The third point is that while Satan works tirelessly to deceive us, we must be careful that we don’t deceive ourselves when it comes to growing and producing the fruit worthy of harvesting. Jeremiah 17:9 says, “The heart is deceitful above all things, and desperately wicked: who can know it?” Just as the grain plants in our example above would have looked healthy and appeared to be producing fruit prior to harvest time, we also can appear to be producing the proper fruits of the Spirit but living empty Christian lives. If we rely on our own efforts—our own righteousness, our own thoughts—we will be deceived. Hebrews 4:12 tells us where we should put our trust: “For the word of God is quick, and powerful, and sharper than any two edged sword, piercing even to the dividing asunder of soul and spirit, and of the joints and marrow, and is a discerner of the thoughts and intents of the heart.”
God’s Word directs us in how we should recognize and attack self-deception, and only God’s Spirit can lead us in understanding His Word. It isn’t our knowledge of God’s Word that makes us Christians, it is what we do with that knowledge (Psalm 111:10).

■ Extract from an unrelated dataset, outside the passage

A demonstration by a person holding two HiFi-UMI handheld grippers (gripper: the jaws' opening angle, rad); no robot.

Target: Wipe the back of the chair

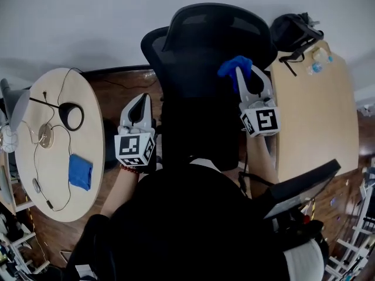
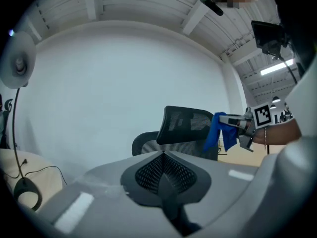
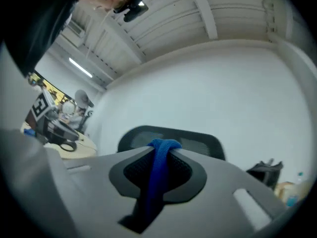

God’s people are to be active in their religion. James admonishes: “But be ye doers of the word, and not hearers only, deceiving your own selves” (James 1:22; see also Romans 2:13).
God’s firstfruits are not just called to salvation, but to do a work preparing for the final fall harvest of all humanity. In his booklet Human Nature: What Is It?, Stephen Flurry points out the reason for our calling: “That brings us back to the ultimate purpose of why man was created in the first place—to become God. God is reproducing Himself. He is calling out a select few at this point to assist Him in teaching others in the World Tomorrow. In preparing for that, they must overcome just as Jesus Christ did (1 Peter 2:21; Revelation 2:26; 3:21). We can’t overcome by our own power. It has to be Jesus Christ living again in us by the power of God’s Spirit (Galatians 2:20; Zechariah 4:6). God is creating something very beautiful in us. ‘[W]e are his workmanship, created in Christ Jesus unto good works,’ as Paul said (Ephesians 2:10).
“‘For this is the love of God, that we keep his commandments: and his commandments are not grievous’ (1 John 5:3). Real love—God’s love—is action. It is keeping God’s commandments. And unless our peoples stop talking about love and start obeying God’s law, the evils and moral depravity we see all around us will only get worse. Only when we make a stand, with firm resolve, and determine to live according to God’s way, will we ever eradicate the evil nature—actually Satan’s nature—which resides in the mind of man. Only then, when every human being rejects Satan’s way and seeks God’s Spirit-power, will we be able to solve the problems that plague mankind” (emphasis added).
The feast of Pentecost is all about that joyous time when God finally harvests His firstfruits and begins to usher in the coming Kingdom of God. We too can be there, right alongside Jesus Christ, if, during this lifetime, we are bearing fruit fit for harvesting.